- [Provided material]
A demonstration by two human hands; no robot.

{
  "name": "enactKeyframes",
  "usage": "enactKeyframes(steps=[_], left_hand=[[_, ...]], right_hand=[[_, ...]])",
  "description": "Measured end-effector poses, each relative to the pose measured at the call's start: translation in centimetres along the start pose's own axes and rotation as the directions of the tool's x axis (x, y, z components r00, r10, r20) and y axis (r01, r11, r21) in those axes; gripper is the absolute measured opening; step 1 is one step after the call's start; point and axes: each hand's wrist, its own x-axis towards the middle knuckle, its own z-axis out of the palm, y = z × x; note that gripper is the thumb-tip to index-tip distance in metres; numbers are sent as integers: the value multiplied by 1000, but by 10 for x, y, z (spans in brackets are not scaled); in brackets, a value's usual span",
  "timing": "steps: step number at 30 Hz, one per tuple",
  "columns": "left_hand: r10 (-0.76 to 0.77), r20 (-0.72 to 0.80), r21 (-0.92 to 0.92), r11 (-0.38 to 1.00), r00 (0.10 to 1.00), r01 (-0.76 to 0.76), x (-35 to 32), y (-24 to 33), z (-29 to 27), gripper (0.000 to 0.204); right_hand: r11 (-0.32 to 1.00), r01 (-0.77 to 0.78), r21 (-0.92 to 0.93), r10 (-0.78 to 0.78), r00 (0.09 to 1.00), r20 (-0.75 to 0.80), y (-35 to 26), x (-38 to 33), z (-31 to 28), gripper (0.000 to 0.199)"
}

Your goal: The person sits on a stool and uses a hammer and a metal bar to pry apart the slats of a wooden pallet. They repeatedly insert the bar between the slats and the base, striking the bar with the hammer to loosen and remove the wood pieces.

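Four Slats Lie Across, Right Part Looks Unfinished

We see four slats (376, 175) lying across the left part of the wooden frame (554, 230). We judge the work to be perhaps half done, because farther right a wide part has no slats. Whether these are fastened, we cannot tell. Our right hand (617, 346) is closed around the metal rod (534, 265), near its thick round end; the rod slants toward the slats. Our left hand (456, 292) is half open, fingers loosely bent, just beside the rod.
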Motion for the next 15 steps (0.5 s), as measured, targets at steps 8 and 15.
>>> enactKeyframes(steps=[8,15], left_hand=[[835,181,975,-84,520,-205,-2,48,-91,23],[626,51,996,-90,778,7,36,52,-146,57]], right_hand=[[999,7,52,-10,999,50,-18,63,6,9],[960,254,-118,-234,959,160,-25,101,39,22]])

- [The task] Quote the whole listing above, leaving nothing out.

- [Solution to the problem]
A demonstration by two human hands; no robot.

{
  "name": "enactKeyframes",
  "usage": "enactKeyframes(steps=[_], left_hand=[[_, ...]], right_hand=[[_, ...]])",
  "description": "Measured end-effector poses, each relative to the pose measured at the call's start: translation in centimetres along the start pose's own axes and rotation as the directions of the tool's x axis (x, y, z components r00, r10, r20) and y axis (r01, r11, r21) in those axes; gripper is the absolute measured opening; step 1 is one step after the call's start; point and axes: each hand's wrist, its own x-axis towards the middle knuckle, its own z-axis out of the palm, y = z × x; note that gripper is the thumb-tip to index-tip distance in metres; numbers are sent as integers: the value multiplied by 1000, but by 10 for x, y, z (spans in brackets are not scaled); in brackets, a value's usual span",
  "timing": "steps: step number at 30 Hz, one per tuple",
  "columns": "left_hand: r10 (-0.76 to 0.77), r20 (-0.72 to 0.80), r21 (-0.92 to 0.92), r11 (-0.38 to 1.00), r00 (0.10 to 1.00), r01 (-0.76 to 0.76), x (-35 to 32), y (-24 to 33), z (-29 to 27), gripper (0.000 to 0.204); right_hand: r11 (-0.32 to 1.00), r01 (-0.77 to 0.78), r21 (-0.92 to 0.93), r10 (-0.78 to 0.78), r00 (0.09 to 1.00), r20 (-0.75 to 0.80), y (-35 to 26), x (-38 to 33), z (-31 to 28), gripper (0.000 to 0.199)"
}

Your goal: The person sits on a stool and uses a hammer and a metal bar to pry apart the slats of a wooden pallet. They repeatedly insert the bar between the slats and the base, striking the bar with the hammer to loosen and remove the wood pieces.

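Four Slats Lie Across, Right Part Looks Unfinished

We see four slats (376, 175) lying across the left part of the wooden frame (554, 230). We judge the work to be perhaps half done, because farther right a wide part has no slats. Whether these are fastened, we cannot tell. Our right hand (617, 346) is closed around the metal rod (534, 265), near its thick round end; the rod slants toward the slats. Our left hand (456, 292) is half open, fingers loosely bent, just beside the rod.
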Motion for the next 15 steps (0.5 s), as measured, targets at steps 8 and 15.
>>> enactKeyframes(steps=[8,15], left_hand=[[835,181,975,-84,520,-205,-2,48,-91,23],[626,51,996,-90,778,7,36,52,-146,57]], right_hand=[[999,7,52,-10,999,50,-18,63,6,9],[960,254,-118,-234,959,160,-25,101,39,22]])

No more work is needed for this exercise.